About this exercise: Copy exactly, please, the line that has "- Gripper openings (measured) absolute" in it along with every line after it to the end of the listing.

(Data shown)

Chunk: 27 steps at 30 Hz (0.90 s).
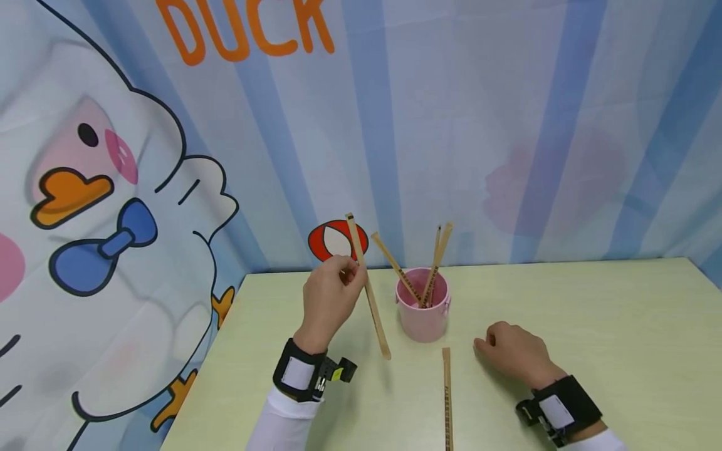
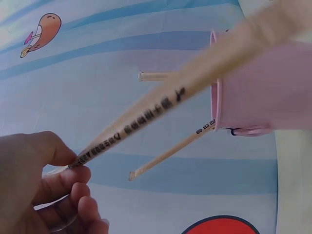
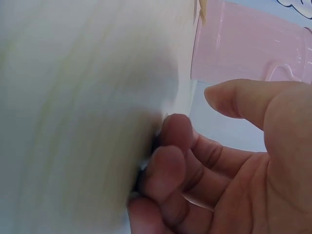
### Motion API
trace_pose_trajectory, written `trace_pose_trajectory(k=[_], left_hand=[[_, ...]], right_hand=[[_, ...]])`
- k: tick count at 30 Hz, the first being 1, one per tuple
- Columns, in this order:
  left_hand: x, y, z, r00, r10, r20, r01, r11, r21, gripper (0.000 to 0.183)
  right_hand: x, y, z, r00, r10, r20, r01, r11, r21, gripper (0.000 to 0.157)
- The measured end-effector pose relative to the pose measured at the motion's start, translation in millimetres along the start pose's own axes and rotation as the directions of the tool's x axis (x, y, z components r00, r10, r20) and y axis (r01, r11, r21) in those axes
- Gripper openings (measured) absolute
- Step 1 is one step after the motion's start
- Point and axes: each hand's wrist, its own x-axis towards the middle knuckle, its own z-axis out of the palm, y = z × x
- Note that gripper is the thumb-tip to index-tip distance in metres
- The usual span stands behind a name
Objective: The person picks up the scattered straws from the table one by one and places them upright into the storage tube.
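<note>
My left hand [image 1: 331, 300] pinches a long, thin paper-wrapped stick [image 1: 373, 307] between thumb and fingers, above the table. Its brown wrapper carries dark print, and it slants downward to the right. Just right of it stands a pink bucket [image 1: 424, 319], in which several similar wrapped sticks [image 1: 440, 257] lean. One more wrapped stick [image 1: 448, 401] lies on the table in front of the bucket. My right hand [image 1: 513, 354] rests on the table right of that stick, fingers loosely curled, holding nothing. In the right wrist view its thumb [image 3: 239, 97] stands apart from the fingers.
The pale wooden table [image 1: 609, 332] extends to the right and ends at the back against a striped blue curtain [image 1: 451, 125] with a duck print. Both wrists wear black straps with small cameras.
</note>
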Motion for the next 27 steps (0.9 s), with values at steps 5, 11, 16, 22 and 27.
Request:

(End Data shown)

Answer section:
- Gripper openings (measured) absolute
- Step 1 is one step after the motion's start
- Point and axes: each hand's wrist, its own x-axis towards the middle knuckle, its own z-axis out of the palm, y = z × x
- Note that gripper is the thumb-tip to index-tip distance in metres
- The usual span stands behind a name
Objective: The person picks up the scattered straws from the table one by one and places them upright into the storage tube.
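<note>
My left hand [image 1: 331, 300] pinches a long, thin paper-wrapped stick [image 1: 373, 307] between thumb and fingers, above the table. Its brown wrapper carries dark print, and it slants downward to the right. Just right of it stands a pink bucket [image 1: 424, 319], in which several similar wrapped sticks [image 1: 440, 257] lean. One more wrapped stick [image 1: 448, 401] lies on the table in front of the bucket. My right hand [image 1: 513, 354] rests on the table right of that stick, fingers loosely curled, holding nothing. In the right wrist view its thumb [image 3: 239, 97] stands apart from the fingers.
The pale wooden table [image 1: 609, 332] extends to the right and ends at the back against a striped blue curtain [image 1: 451, 125] with a duck print. Both wrists wear black straps with small cameras.
</note>
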Motion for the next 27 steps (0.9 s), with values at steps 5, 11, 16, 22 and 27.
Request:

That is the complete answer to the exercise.